Index

9 min read

Usage Anxiety

Like range anxiety, but for your thinking.

There’s a specific kind of dread that sets in around the two-thirds mark of a long Claude conversation.

You’ve been deep in it — building something real. A framework, a document, an argument that took fifteen exchanges to sharpen. The model knows your shorthand. You’ve stopped re-explaining the context because you don’t have to. The conversation has developed its own grammar. And then, quietly, a message appears at the top of the screen. Something about the conversation being long. Something about slowing down.

And just like that, you’re no longer thinking. You’re harvesting.
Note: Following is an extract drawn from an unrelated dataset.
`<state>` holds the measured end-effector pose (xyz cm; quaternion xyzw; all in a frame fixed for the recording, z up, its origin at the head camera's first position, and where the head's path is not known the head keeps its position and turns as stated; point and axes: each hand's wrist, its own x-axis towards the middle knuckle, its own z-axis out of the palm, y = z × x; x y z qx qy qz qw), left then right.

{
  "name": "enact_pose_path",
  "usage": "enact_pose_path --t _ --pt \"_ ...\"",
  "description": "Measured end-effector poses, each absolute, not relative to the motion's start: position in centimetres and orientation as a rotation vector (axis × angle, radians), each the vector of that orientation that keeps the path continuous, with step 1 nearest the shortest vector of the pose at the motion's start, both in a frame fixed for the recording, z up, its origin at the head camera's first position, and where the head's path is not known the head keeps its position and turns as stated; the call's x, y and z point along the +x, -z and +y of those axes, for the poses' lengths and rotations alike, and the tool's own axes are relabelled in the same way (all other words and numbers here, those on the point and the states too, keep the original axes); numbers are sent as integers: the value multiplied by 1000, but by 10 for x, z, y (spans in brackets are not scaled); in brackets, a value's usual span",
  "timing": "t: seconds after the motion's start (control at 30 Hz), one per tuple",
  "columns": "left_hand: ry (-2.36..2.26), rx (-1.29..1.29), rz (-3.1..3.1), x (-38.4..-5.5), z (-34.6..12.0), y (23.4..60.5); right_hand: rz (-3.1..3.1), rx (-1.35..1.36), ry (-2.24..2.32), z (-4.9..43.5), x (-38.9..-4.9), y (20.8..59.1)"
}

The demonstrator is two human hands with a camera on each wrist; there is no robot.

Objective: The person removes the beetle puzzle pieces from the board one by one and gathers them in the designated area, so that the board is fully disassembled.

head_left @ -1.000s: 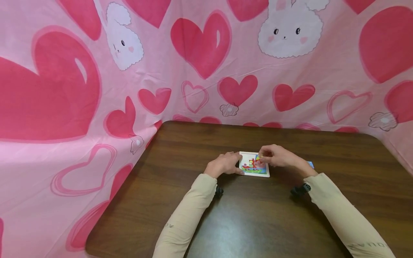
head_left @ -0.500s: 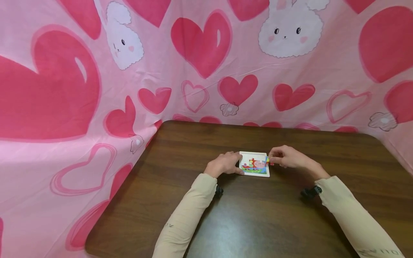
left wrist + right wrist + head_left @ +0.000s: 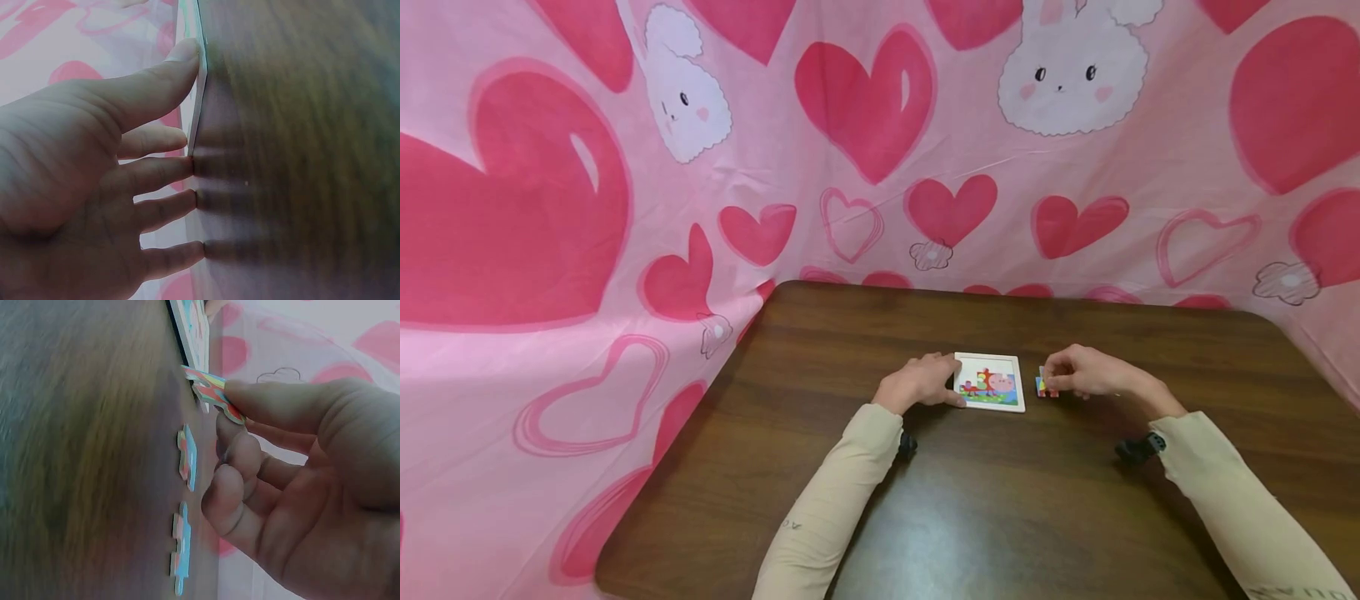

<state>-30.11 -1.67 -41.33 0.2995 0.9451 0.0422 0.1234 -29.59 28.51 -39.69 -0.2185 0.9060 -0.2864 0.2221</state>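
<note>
On the table lies a small jigsaw puzzle tray (image 3: 1020, 385) with a white frame, partly filled by a pig picture along its lower and right parts. The upper left of it shows bare white. My left hand (image 3: 921, 381) rests at the tray's left side, thumb on its edge and the straight fingers spread, as the left wrist view shows. Just right of the tray, my right hand (image 3: 1092, 372) pinches a colourful puzzle piece (image 3: 215, 394) between thumb and forefinger, tilted above the tabletop.
Two more loose puzzle pieces, one nearer (image 3: 181, 547) and one farther (image 3: 189, 459), lie flat on the wood below the right hand. The brown table (image 3: 940, 500) reaches back to a pink heart-print cloth (image 3: 880, 225) behind and at the left.
My right hand has drawn back from over the tray to its right side, carrying the puzzle piece off the picture. My left hand stays at the tray's left edge.
</note>
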Motion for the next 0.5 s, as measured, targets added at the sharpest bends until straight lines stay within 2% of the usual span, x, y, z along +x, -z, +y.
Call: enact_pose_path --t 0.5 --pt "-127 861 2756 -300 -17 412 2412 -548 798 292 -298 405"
You start compressing your questions. Rushing toward conclusions you haven’t actually reached yet. Copy-pasting the “important parts” into a separate doc, even though you’re not sure what the important parts are — you’re just trying to save something before the window closes. The anxiety of scarcity has replaced the openness of exploration. You’ve gone from cultivating to strip-mining.

This is usage anxiety. And it’s doing more damage to your work than most people realize.


The Range Anxiety Parallel Is Exact

Range anxiety — the fear of running out of charge before you reach a destination — doesn’t wait until your battery hits zero. It kicks in at 40%. At 30%. It changes every decision you make from that point forward: which route you take, whether you stop somewhere, how fast you drive. The constraint isn’t just practical. It’s psychological. It colonizes your cognition before it becomes a real problem.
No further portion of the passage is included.